L’Anglais James Blake revient trois ans après la sortie de Playing Robots into Heaven. Sur ce dernier, on sentait qu’il essayait de reconnecter sa pop mélancolique aux sonorités du début de sa carrière. Ça semblait un album de transition. Eh bien, la transition est toujours un cours. Un peu plus avancée, mais ce n’est toujours pas terminé sur Trying Times. On y trouve des moments très convaincants, mais on n’arrive pas encore à l’excellence de ses albums de début de carrière.

Walk Out Music, qui ouvre l’album, donne l’impression qu’on s’en va pourtant vers quelque chose de plus électronique. C’est relativement minimaliste pour Blake, mais ça fait la job. Et ça continue sur Death of Love avec un gros rythme lourd et des sonorités intéressantes. C’est une pièce franchement réussie qui crée une atmosphère un peu glauque propice à exprimer des réflexions sur l’amour et les relations interpersonnelles.

Puis, on revient à la pop mélancolique avec I Had a Dream She Took My Hand et il y a tout de même un effort dans les textures, mais on est soudainement dans un autre registre.
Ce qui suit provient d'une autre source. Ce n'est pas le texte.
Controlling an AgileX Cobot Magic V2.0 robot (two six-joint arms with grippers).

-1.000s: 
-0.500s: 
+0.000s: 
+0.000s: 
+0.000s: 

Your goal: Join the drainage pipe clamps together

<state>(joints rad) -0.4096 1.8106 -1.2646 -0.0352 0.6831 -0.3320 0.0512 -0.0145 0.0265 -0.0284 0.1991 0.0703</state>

Et cette glissade se continue sur la chanson-titre, qui est une des pièces les moins intéressantes de l’album, ce qui est un peu ironique. Et là, se passe un revirement de situation que personne n’attendait : James Blake vire indie-pop-rock avec Make Something Up. Avec de la guitare et tout. Ça surprend un peu sur le coup, mais après quelques écoutes, il faut se rendre à l’évidence : ça lui va bien. Ça lui va très bien. C’est très différent du reste, mais ça marche. La pièce est une supplication pour que l’amour ne se termine pas pour de bon :

Well there’s no plan
For when the sick becomes the nurse
We never rehearsed for that
And there’s no man
Who’d love you the way I can
The universe knows that
Make Something Up

Le reste de l’album continue comme ça dans la surprise et les changements de tons. Il y a Days Go By qui plutôt efficace avec son électro posé qui ne devient pas dansante. Doesn’t Just Happen est un autre moment fort de l’album. James Blake propose une atmosphère sombre sur laquelle Dave vient rapper. D’ailleurs, la collaboration entre Blake et les rappeurs sont toujours heureux et la pièce confirme le tout.

Comme pour Playing Robots into Heaven, il y a un sentiment d’idées qui partent dans plusieurs directions sur cet album. Prise individuellement, les pièces sont bonnes parce que Blake est un auteur-compositeur-interprète de grande qualité, mais l’ensemble se tient un peu moins. Ce n’est pas dramatique non plus. Fait important à noter, c’est la première sortie de James Blake de manière indépendante, même s’il est distribué par Universal.